**TRY IT:** Below are some entries. Copy each line in them that holds "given".

**SUPPLIED MATERIAL:**
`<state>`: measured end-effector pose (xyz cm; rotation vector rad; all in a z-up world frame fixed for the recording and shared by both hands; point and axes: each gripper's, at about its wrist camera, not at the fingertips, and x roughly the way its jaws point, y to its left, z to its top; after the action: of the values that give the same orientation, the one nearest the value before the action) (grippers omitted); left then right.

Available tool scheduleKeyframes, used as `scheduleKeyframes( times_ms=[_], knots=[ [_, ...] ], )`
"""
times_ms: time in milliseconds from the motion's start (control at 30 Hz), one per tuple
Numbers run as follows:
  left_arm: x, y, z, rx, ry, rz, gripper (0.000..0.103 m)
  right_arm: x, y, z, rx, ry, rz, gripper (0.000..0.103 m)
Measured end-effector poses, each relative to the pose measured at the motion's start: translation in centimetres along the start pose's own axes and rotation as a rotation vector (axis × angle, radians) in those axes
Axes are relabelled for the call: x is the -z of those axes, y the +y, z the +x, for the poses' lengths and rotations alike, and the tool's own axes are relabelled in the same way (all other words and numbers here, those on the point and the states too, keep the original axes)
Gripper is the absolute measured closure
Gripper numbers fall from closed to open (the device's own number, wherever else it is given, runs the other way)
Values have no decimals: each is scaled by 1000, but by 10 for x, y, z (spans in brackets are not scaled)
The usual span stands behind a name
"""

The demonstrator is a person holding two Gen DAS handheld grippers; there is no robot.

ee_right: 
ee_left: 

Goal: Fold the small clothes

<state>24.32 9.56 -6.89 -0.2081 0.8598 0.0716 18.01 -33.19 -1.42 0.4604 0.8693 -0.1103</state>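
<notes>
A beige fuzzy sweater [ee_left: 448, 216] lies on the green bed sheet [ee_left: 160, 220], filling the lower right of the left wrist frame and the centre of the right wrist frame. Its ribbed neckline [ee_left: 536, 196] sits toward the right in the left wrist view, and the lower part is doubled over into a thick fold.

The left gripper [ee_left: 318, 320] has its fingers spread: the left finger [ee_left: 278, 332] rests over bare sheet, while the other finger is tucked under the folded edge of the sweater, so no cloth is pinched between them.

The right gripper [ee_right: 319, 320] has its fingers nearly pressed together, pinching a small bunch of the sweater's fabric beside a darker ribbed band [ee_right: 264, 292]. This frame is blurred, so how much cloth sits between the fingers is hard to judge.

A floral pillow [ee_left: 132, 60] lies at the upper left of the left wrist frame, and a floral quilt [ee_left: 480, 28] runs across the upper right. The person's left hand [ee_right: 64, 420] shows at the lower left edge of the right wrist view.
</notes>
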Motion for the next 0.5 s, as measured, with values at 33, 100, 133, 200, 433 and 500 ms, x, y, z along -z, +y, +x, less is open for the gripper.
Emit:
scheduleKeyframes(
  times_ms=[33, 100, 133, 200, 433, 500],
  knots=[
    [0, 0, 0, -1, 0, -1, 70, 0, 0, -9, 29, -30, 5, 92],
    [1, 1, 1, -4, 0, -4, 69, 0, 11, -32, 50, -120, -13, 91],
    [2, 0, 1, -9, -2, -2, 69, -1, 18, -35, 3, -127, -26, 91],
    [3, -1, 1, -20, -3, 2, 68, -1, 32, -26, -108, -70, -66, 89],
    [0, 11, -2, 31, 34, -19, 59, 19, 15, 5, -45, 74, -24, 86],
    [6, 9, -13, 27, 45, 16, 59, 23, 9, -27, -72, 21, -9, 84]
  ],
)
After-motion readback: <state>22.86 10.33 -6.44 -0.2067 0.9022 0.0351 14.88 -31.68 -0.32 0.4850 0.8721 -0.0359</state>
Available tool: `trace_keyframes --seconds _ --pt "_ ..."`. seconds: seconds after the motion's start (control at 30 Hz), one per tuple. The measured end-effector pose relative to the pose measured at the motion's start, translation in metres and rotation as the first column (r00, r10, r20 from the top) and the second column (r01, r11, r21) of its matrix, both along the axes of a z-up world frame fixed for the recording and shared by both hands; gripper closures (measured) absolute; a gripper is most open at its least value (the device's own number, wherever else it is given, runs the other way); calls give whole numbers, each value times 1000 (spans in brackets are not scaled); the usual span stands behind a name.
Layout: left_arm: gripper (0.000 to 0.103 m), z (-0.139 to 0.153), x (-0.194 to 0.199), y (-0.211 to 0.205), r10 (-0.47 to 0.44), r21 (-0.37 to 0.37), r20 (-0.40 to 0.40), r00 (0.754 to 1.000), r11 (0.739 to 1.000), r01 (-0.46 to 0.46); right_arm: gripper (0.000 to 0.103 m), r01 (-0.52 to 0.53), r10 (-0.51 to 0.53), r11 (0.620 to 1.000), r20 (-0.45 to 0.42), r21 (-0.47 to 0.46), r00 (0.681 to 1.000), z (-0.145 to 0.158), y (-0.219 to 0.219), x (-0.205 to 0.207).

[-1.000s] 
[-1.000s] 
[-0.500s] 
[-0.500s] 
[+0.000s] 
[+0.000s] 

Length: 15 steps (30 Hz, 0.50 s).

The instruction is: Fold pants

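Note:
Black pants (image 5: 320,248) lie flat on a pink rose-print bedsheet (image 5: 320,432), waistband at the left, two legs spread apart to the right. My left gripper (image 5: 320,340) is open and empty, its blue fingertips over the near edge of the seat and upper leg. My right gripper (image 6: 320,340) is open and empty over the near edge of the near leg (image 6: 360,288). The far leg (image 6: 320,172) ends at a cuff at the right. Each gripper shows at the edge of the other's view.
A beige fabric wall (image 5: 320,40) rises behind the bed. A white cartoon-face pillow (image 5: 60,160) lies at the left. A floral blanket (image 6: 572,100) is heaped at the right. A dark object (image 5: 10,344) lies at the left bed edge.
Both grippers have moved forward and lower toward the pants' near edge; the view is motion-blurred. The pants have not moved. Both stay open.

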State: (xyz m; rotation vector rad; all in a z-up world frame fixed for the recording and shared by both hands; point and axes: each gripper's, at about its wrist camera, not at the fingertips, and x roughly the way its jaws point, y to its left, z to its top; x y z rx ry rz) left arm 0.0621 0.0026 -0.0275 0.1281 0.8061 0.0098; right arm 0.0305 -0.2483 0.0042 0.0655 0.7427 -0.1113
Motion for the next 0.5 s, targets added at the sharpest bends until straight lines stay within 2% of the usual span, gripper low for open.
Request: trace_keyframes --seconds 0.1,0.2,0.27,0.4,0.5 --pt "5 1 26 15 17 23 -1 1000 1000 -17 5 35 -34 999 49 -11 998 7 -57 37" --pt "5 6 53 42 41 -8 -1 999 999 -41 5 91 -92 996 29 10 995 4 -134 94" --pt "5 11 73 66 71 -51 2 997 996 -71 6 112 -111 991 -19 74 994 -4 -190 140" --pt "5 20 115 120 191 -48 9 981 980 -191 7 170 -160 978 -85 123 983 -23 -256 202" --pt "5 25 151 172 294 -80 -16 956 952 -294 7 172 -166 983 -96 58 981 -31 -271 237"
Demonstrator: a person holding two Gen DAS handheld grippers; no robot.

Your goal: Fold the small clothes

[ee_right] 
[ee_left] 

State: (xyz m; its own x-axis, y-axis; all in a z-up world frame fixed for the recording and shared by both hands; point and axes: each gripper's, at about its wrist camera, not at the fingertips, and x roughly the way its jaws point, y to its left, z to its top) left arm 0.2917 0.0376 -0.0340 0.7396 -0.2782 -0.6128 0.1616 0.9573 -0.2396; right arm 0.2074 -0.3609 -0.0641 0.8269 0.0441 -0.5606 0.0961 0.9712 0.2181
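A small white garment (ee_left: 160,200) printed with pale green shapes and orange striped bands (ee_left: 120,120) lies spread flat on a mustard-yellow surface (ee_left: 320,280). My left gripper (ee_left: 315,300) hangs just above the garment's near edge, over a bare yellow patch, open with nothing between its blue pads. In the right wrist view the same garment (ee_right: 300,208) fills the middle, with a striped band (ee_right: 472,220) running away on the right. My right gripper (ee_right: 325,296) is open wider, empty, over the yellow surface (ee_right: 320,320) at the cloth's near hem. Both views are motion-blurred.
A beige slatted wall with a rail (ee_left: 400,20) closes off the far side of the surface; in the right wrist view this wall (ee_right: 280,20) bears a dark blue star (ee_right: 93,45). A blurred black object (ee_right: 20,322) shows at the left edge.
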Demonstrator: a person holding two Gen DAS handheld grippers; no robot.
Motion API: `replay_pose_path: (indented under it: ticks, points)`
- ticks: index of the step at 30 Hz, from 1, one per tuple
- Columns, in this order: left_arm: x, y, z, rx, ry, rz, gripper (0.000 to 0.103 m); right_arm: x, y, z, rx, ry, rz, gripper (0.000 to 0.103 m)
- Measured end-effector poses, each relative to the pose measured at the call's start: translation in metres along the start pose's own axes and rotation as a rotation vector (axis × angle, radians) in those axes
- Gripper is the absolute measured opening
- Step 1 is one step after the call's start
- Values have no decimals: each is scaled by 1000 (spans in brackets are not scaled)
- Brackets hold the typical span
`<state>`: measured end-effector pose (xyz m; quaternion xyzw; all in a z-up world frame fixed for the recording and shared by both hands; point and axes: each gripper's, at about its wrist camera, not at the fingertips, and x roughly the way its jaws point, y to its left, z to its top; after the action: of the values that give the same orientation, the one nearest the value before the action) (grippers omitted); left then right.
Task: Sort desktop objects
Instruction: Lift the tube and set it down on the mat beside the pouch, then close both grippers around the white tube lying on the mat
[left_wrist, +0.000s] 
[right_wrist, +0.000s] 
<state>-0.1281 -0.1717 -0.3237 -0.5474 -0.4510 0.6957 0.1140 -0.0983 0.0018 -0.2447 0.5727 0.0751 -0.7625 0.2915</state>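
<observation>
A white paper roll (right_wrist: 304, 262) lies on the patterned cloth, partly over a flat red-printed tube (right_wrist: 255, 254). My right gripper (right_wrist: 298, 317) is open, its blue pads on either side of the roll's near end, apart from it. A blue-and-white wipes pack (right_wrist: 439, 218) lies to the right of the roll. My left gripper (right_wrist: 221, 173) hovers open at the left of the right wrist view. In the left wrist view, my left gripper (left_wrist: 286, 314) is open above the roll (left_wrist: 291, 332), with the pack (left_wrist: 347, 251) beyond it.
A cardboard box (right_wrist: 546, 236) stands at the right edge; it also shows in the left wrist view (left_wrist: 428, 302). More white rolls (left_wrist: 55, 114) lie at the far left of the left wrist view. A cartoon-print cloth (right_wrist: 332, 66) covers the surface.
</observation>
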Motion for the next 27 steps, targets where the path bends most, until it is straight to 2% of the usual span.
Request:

**RESULT OF THIS TASK:**
Gripper numbers fall from closed to open (the device's own number, wherever else it is given, runs the other way)
Available tool: `trace_keyframes --seconds _ --pt "_ ..."`. seconds: seconds after the motion's start (control at 30 Hz), one per tuple. The measured end-effector pose relative to the pose measured at the motion's start, translation in metres and rotation as the first column (r00, r10, r20 from the top) and the second column (r01, r11, r21) of its matrix, both along the axes of a z-up world frame fixed for the recording and shared by both hands; gripper closures (measured) absolute; a gripper is most open at its least value (the device's own number, wherever else it is given, runs the other way); calls give whole numbers, each value times 1000 (spans in brackets are not scaled); the usual span stands behind a name.

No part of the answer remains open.